Shih Tzu Temperament
Small in size but big on personality, the Shih Tzu is adored by everyone they meet. An agile and adaptable pet, your pint-sized pooch will love cuddling with you on the couch in front of the TV, but they’re equally happy trotting by your side in the park.
A fun-loving breed, Shih Tzus enjoy playing with older children, who understand how to play gently with a small dog, and other four-legged pets as long as proper introductions have been made (they are descended from royalty after all). They aren’t known for biting, but they may bite if pushed too far in rough play. Be sure to supervise your Shih Tzu puppy around young children who may mistake this adorable pup for their favorite stuffy.

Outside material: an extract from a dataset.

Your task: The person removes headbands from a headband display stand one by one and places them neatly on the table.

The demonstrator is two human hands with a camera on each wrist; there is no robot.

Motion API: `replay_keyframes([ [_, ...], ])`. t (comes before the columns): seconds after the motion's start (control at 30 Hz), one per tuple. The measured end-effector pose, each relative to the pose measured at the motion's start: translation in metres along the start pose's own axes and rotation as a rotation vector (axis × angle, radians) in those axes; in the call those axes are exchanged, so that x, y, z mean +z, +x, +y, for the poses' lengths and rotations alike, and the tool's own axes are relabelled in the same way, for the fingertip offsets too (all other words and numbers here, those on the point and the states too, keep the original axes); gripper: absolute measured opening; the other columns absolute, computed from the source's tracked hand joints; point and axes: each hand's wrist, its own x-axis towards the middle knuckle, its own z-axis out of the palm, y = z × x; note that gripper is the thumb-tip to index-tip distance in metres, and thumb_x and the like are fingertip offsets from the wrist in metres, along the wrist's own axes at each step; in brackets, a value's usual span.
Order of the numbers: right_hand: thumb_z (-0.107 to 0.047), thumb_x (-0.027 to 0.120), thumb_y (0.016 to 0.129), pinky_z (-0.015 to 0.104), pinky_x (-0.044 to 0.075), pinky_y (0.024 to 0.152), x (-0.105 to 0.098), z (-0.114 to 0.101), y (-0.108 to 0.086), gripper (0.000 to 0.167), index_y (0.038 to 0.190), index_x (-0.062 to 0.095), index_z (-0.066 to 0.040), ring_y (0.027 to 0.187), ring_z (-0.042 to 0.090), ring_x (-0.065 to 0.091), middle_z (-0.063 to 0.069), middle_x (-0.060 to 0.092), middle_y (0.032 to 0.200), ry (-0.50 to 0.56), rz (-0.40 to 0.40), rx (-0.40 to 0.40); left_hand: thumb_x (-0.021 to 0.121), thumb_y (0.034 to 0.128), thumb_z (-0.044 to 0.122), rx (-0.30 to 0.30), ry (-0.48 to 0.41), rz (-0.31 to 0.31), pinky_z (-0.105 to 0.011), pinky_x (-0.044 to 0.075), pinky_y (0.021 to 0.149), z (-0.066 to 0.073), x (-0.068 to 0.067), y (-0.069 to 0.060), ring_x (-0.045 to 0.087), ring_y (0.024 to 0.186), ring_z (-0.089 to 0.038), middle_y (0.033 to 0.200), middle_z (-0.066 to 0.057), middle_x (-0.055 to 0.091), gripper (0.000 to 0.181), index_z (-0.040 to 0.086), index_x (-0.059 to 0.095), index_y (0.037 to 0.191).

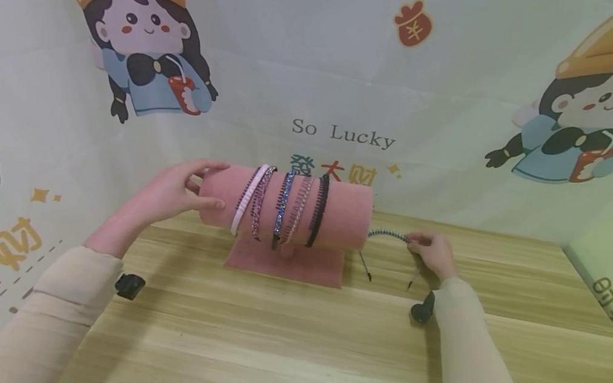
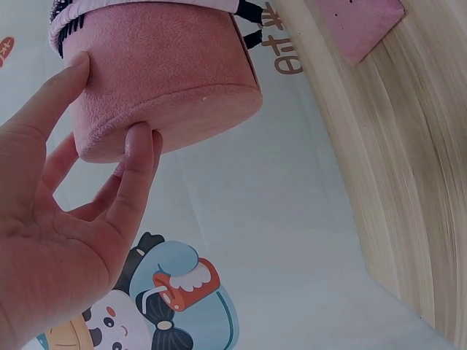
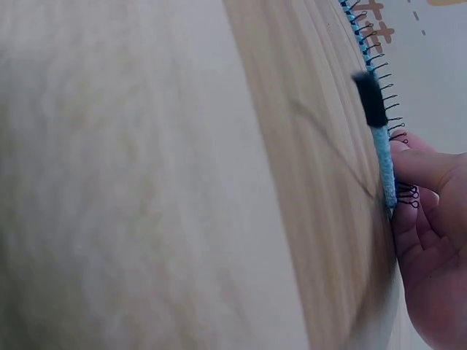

With their ability to assess situations much faster than other small breeds, the Shih Tzu is so much more than a pretty face. They make excellent watchdogs; they are always on alert for someone approaching your home and will let you know they’re coming. Even though they may exhibit a stubborn streak and require extra patience when training, they are worth the effort. Their loyalty and calm manner in all types of situations serve them in good stead as emotional support animals when their small size is not an issue.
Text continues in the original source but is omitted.